Q: “Why do we have to confess to a priest?

A: In the early Church, one confessed one’s sins in the presence of the entire faith community. When this became impractical, it was the priest who “stood in” for the community, as its presiding officer and as its witness to the penitent’s repentance.

Of course we can confess directly to God — even a casual reading of the daily prayers reveals that we should do this – but we often find that we need help and advice in overcoming the very things we have confessed.

We do not confess “to” the priest; rather, we confess to God “in the presence of” the priest who, as the prayer before Confession clearly states, is God’s “witness” and who, having witnessed our confession of sins offers pastoral advice on how we can better our lives and overcome the very things we confess. Just as one would not attempt to diagnose, much less cure, one’s own physical ailments, so too one should not attempt to diagnose, much less cure, one’s own spiritual ailments.

We confess in the presence of the priest to acknowledge that our sins, whether we wish to accept it or not, affect the entire faith community on the one hand, and that we cannot “heal ourselves” on the other. The priest is there to help us overcome those things for which we seek forgiveness, to give advice that a friend or neighbor might not be in a position to give, and to bear witness on behalf of the faith community, of which he is the spiritual father, that we have indeed repented and been forgiven by God.

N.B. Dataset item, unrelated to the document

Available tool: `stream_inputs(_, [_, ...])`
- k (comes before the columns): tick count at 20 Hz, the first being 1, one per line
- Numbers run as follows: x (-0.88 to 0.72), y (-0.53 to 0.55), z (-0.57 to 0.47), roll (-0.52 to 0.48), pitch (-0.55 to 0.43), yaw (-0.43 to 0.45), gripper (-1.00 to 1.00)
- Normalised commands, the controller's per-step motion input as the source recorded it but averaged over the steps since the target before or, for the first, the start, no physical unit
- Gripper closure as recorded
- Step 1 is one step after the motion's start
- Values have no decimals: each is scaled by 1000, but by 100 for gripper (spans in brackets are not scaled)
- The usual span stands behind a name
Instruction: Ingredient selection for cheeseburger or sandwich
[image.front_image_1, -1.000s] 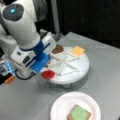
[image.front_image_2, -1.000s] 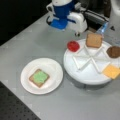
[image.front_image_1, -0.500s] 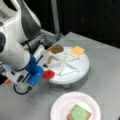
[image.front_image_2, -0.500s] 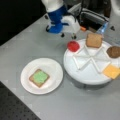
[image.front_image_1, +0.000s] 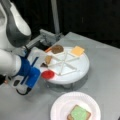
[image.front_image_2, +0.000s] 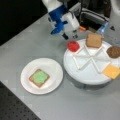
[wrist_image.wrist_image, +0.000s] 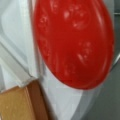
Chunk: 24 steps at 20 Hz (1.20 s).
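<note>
Blue-and-white gripper (image.front_image_2: 70, 37) above flat red tomato disc (image.front_image_2: 73, 46) on white divided tray (image.front_image_2: 85, 75); finger spread unclear.

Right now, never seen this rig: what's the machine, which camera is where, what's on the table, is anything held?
It is one robot arm ending in a blue and white gripper. Two cameras look at the grey table from off the arm; the third sits on the wrist and is filled by the red round tomato disc. That disc lies on a white round divided tray, along with a brown toast square, a dark brown round patty and a yellow cheese square. A white paper plate carries a second toast square topped with green lettuce. The gripper hovers at the tomato, fingers apart, holding nothing.
</note>
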Motion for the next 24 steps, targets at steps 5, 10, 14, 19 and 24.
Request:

When we refuse to confess what we have done, we commit a second sin — a sin of pride, by which we are unwilling to acknowledge what we have done to another person, often justifying this by thinking, “Well, I didn’t really hurt anyone.” We also sin by thinking that we are “pulling the wool over” God’s eyes, which we cannot do. He knows our hearts and He alone judges the sincerity of our repentance — and a key element in genuine repentance is acknowledging to God and to others that we are indeed sinners.

So continue to ask God daily for forgiveness, but please do not overlook the need everyone has — including priests! — to seek guidance and direction in overcoming sin. And never forget that, if it true that God often heals the physically ill by guiding the hands of a surgeon, He also heals the spiritually ill by guiding the words and advice of a priest.

Q: “Why do we say “One, Holy, Catholic and Apostolic Church” in the Nicene Creed?

A: The Church is one because God the Father, God the Son and the Holy Spirit are one — though three separate Persons, they are one God; one divinity. There can only be one Church and not many. And this one Church, because its unity depends on the Holy Trinity, may never be broken. Thus, according to Orthodox doctrine, the Church is indivisible. The Savior prayed to His Father, “May they be one, as You, Father, are in me and I in you…” (John 17:11)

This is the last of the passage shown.